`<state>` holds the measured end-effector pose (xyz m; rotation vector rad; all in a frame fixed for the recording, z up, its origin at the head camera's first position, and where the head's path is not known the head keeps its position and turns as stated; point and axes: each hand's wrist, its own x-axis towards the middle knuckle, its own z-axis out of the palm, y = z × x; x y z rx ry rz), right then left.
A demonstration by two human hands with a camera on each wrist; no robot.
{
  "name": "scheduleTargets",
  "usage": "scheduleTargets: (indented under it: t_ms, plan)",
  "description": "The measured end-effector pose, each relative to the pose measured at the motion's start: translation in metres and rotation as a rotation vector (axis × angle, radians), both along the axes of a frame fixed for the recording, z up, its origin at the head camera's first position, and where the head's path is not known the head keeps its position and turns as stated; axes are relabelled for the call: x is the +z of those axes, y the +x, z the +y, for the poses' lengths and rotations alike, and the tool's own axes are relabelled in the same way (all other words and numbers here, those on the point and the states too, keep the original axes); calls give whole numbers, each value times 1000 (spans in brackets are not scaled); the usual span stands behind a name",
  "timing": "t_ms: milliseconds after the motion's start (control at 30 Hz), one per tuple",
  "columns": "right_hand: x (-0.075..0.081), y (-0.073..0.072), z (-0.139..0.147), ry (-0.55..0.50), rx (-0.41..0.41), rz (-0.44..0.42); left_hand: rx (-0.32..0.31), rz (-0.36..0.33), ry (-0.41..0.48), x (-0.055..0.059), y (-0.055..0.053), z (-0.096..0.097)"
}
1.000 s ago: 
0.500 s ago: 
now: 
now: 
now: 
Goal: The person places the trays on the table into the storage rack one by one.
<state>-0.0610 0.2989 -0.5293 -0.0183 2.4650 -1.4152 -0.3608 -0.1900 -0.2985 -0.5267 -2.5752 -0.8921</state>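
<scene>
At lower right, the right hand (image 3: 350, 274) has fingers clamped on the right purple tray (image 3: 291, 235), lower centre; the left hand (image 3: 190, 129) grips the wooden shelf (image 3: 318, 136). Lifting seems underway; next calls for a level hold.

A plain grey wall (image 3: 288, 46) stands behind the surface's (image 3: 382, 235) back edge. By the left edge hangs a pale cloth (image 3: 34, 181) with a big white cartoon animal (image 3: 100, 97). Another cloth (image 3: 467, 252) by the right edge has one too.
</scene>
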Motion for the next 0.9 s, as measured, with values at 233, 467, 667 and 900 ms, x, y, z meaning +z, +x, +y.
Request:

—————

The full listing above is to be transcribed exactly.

`<state>` holds the measured end-effector pose (xyz m; rotation vector rad; all in a frame fixed for the recording, z up, its origin at the head camera's first position, and where the head's path is not known the head keeps its position and turns as stated; point and axes: each hand's wrist, its own x-axis towards the middle knuckle, its own z-axis out of the palm, y = z × x; x y z rx ry rz), right then left.
A demonstration by two human hands with a camera on each wrist; no robot.
{
  "name": "scheduleTargets",
  "usage": "scheduleTargets: (indented under it: t_ms, plan)",
  "description": "The measured end-effector pose, each relative to the pose measured at the motion's start: translation in metres and rotation as a rotation vector (axis × angle, radians), both along the axes of a frame fixed for the recording, z up, its origin at the head camera's first position, and where the head's path is not known the head keeps its position and turns as stated; axes are relabelled for the call: x is the +z of those axes, y the +x, z the +y, for the poses' lengths and rotations alike, and the tool's own axes are relabelled in the same way (all other words and numbers here, those on the point and the states too, keep the original axes); calls give whole numbers, each value times 1000 (spans in brackets are not scaled); the usual span stands behind a name",
  "timing": "t_ms: milliseconds after the motion's start (control at 30 Hz), one per tuple",
  "columns": "right_hand: x (-0.075..0.081), y (-0.073..0.072), z (-0.139..0.147), ry (-0.55..0.50), rx (-0.41..0.41), rz (-0.44..0.42); left_hand: rx (-0.32..0.31), rz (-0.36..0.33), ry (-0.41..0.48), x (-0.055..0.059), y (-0.055..0.053), z (-0.096..0.097)"
}
1.000 s ago: 
0.500 s ago: 
now: 
now: 
now: 
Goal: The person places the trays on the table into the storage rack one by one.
<state>-0.0610 0.2989 -0.5293 -0.0183 2.4650 -1.4152 -0.3608 -0.1900 -0.2985 -0.5267 -2.5752 -0.8921</state>
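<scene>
At lower right, the right hand (image 3: 350, 274) has fingers clamped on the right purple tray (image 3: 291, 235), lower centre; the left hand (image 3: 190, 129) grips the wooden shelf (image 3: 318, 136). Lifting seems underway; next calls for a level hold.

A plain grey wall (image 3: 288, 46) stands behind the surface's (image 3: 382, 235) back edge. By the left edge hangs a pale cloth (image 3: 34, 181) with a big white cartoon animal (image 3: 100, 97). Another cloth (image 3: 467, 252) by the right edge has one too.
</scene>
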Motion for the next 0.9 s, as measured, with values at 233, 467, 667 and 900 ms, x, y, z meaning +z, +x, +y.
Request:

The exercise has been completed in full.